The record shows that the Church Fathers interpreted these passages literally.

On the Fathers of the first and second centuries, Protestant patristics expert J.N.D. Kelly writes:

Ignatius roundly declares that . . . the bread is the flesh of Jesus, the cup his blood. Clearly he intends this realism to be taken strictly, for he makes it the basis of his argument against the Docetists’ denial of the reality of Christ’s body. . . . Irenaeus teaches that the bread and wine are really the Lord’s body and blood. His witness is, indeed, all the more impressive because he produces it quite incidentally while refuting the Gnostic and Docetic rejection of the Lord’s real humanity (Early Christian Doctrines, 197–198).

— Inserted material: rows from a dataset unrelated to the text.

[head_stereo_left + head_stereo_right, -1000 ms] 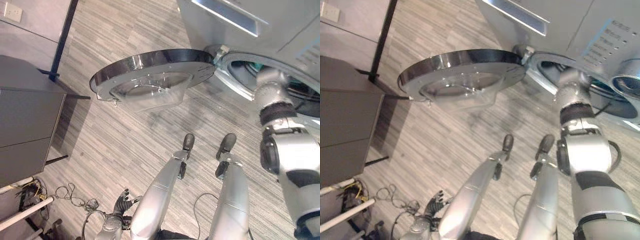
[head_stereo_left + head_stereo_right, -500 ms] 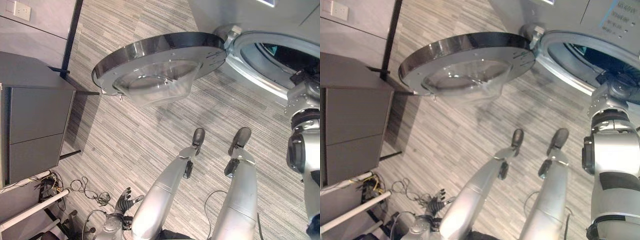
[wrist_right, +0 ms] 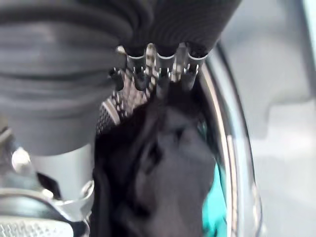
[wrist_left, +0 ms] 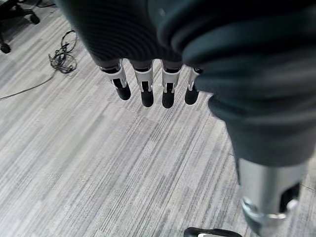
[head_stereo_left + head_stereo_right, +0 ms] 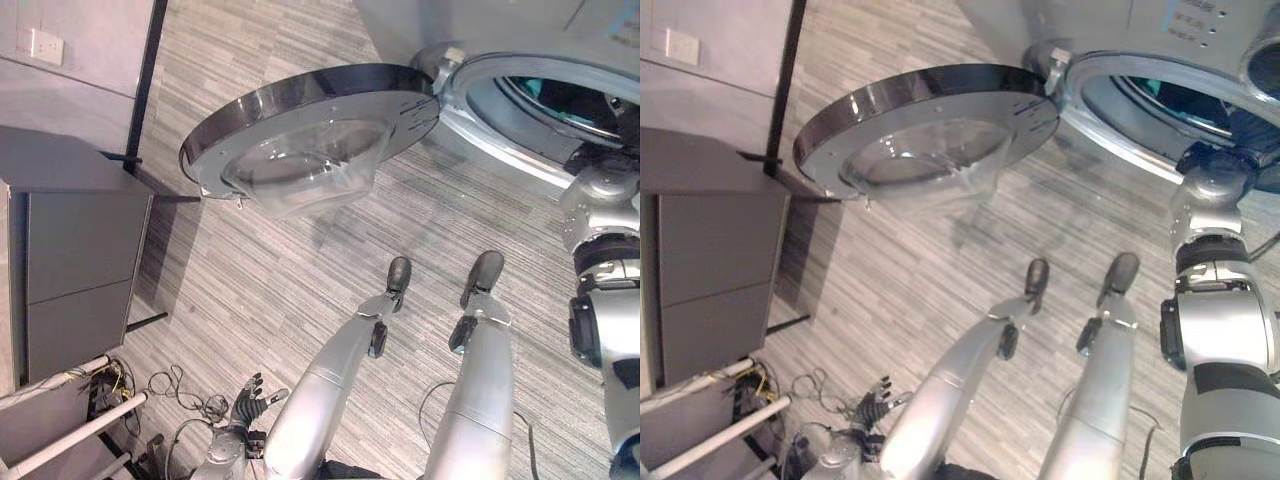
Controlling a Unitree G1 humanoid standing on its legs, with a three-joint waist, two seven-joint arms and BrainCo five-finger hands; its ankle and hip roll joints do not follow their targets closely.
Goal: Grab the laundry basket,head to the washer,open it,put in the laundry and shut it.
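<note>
The right hand point(image 3: 158, 74) was at the mouth of the washer point(image 5: 1140, 40), its fingers point(image 3: 163, 84) pointing into the drum over dark laundry point(image 3: 163, 163) with a patch of teal cloth beside it. Whether those fingers were gripping the cloth or just hanging above it I could not tell, since the tips merged with the dark fabric. The left hand point(image 4: 148, 74) hung low at the robot's side above the floor point(image 5: 260, 270), fingers straight and apart, holding nothing.

Judged from this, the task was well along: the washer was reached, its door point(image 5: 310, 135) stood swung fully open, and laundry lay inside the drum. What seemed left was to draw the right hand out and shut the door.

By count: one washer, one round glass-centred door, two robot hands, one grey cabinet point(image 5: 75, 270) off to the left. The laundry read as at least two pieces, one dark and one teal.
</note>
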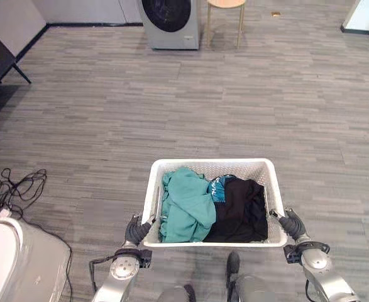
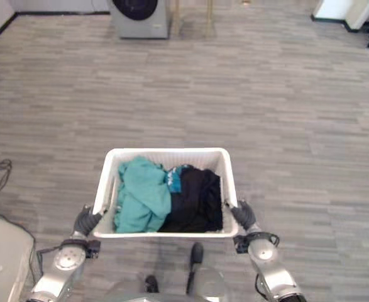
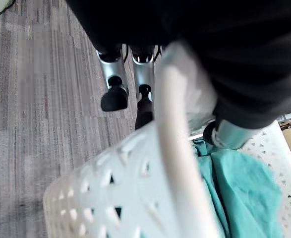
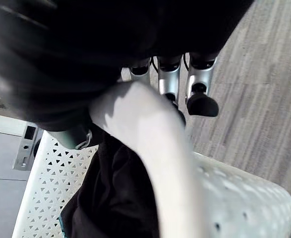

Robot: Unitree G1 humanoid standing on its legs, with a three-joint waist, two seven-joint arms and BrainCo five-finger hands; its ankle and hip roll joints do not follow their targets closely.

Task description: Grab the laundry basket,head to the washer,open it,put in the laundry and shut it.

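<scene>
Grey wood-plank floor (image 1: pixel 278 94) across the frame. Washer (image 1: pixel 169 22) at top centre, door shut, a wooden stool (image 1: pixel 225 19) just right of it. Tangle of black cables (image 1: pixel 11 185) at left edge, a white appliance (image 1: pixel 14 264) in the lower left corner.

White perforated laundry basket (image 1: pixel 210 167) sits lower centre, held between both hands. Inside: teal garment (image 1: pixel 187 206) on the left half, black garment (image 1: pixel 242 211) on the right, touching.

Left hand (image 1: pixel 136 230) at the basket's near-left corner; in the left wrist view the rim (image 3: pixel 177 163) runs between the fingers (image 3: pixel 114 94), outside the wall, and the thumb, inside. Right hand (image 1: pixel 292 224) at the near-right corner, same clamp: fingers (image 4: pixel 201 96) outside, thumb inside against the black cloth.
</scene>
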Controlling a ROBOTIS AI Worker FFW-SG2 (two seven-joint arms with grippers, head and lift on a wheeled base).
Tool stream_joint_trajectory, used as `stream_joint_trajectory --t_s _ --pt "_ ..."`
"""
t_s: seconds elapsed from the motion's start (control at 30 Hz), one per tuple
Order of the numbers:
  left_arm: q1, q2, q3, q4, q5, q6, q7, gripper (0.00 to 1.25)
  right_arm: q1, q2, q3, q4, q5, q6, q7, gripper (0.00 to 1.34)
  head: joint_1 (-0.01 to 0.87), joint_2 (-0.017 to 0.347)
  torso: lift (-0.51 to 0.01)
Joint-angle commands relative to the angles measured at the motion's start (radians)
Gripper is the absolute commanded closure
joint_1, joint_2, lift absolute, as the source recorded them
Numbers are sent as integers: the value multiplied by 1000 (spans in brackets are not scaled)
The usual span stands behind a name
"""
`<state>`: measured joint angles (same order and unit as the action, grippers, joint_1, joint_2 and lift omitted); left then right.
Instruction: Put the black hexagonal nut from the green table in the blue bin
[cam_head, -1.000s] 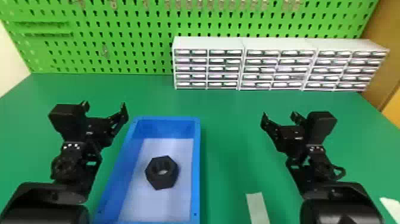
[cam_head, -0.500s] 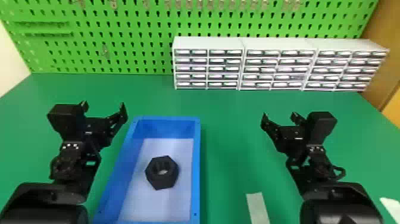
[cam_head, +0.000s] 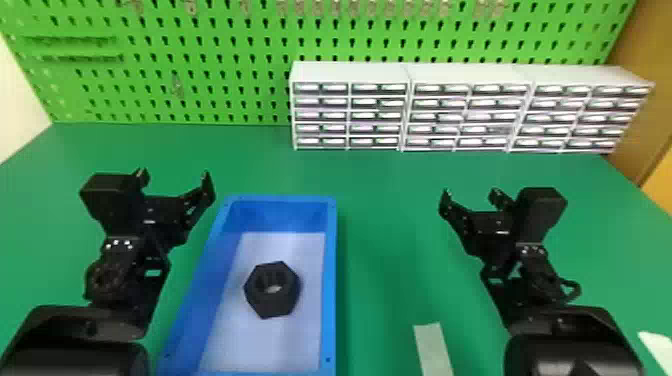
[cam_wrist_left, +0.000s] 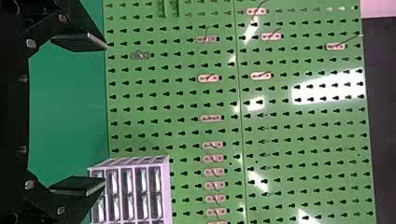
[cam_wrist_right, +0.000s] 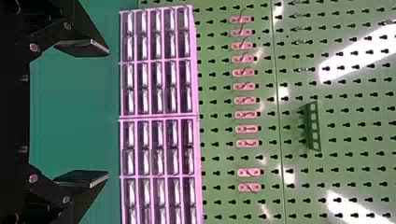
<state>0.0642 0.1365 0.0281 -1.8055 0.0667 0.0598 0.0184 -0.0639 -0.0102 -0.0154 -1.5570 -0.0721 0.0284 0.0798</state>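
"Blue walls, pale floor: that was the bin (cam_head: 330, 280), wasn't it?"

"Yes, on the green table (cam_head: 385, 200), left of the middle and towards the near edge. The black hexagonal nut (cam_head: 272, 301) lay inside on the floor, its hole facing up."

"And the left gripper (cam_head: 175, 176)?"

"Above the table, just left of the bin's far end as I saw it. In its wrist view, the left gripper (cam_wrist_left: 104, 114) had its fingers spread wide, a broad gap between them."

"The right gripper (cam_head: 471, 194) too?"

"Same pose, well off to the right of the bin. Its fingers (cam_wrist_right: 84, 179) were parted just as widely."

"What stood behind them?"

"White drawer cabinets (cam_head: 450, 107) sat side by side on the far part of the table, from the middle to the right, before a green pegboard (cam_head: 225, 50). A pale strip (cam_head: 432, 345) lay on the near side, between the bin and the right arm."
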Motion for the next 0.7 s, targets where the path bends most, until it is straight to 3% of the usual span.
stream_joint_trajectory --t_s 0.0,0.67 --pt "0 0 0 0 -1 0 0 248 0 -1 3 0 0 4 0 346 686 52 -97" --pt "2 0 9 0 1 0 2 249 0 -4 3 0 0 4 0 346 686 52 -97"
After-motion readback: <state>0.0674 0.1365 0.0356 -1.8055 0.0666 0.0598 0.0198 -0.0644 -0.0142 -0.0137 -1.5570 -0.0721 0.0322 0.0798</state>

Concerning the Fathers of the third century, he writes:

Hippolytus speaks of “the body and the blood” through which the Church is saved, and Tertullian regularly describes the bread as “the Lord’s body.” The converted pagan, he remarks, “feeds on the richness of the Lord’s body, that is, on the Eucharist.” The realism of his theology comes to light in the argument, based on the intimate relation of body and soul, that just as in baptism the body is washed with water so that the soul may be cleansed, so in the Eucharist “the flesh feeds upon Christ’s body and blood so that the soul may be filled with God.” Clearly his assumption is that the Savior’s body and blood are as real as the baptismal water. Cyprian’s attitude is similar. Lapsed Christians who claim communion without doing penance, he declares, “do violence to his body and blood, a sin more heinous against the Lord with their hands and mouths than when they denied him.” Later he expatiates on the terrifying consequences of profaning the sacrament, and the stories he tells confirm that he took the Real Presence literally” (211–212).

Kelly concludes:

Eucharistic teaching, it should be understood at the outset, was in general unquestioningly realist, i.e., the consecrated bread and wine were taken to be, and were treated and designated as, the Savior’s body and blood (440).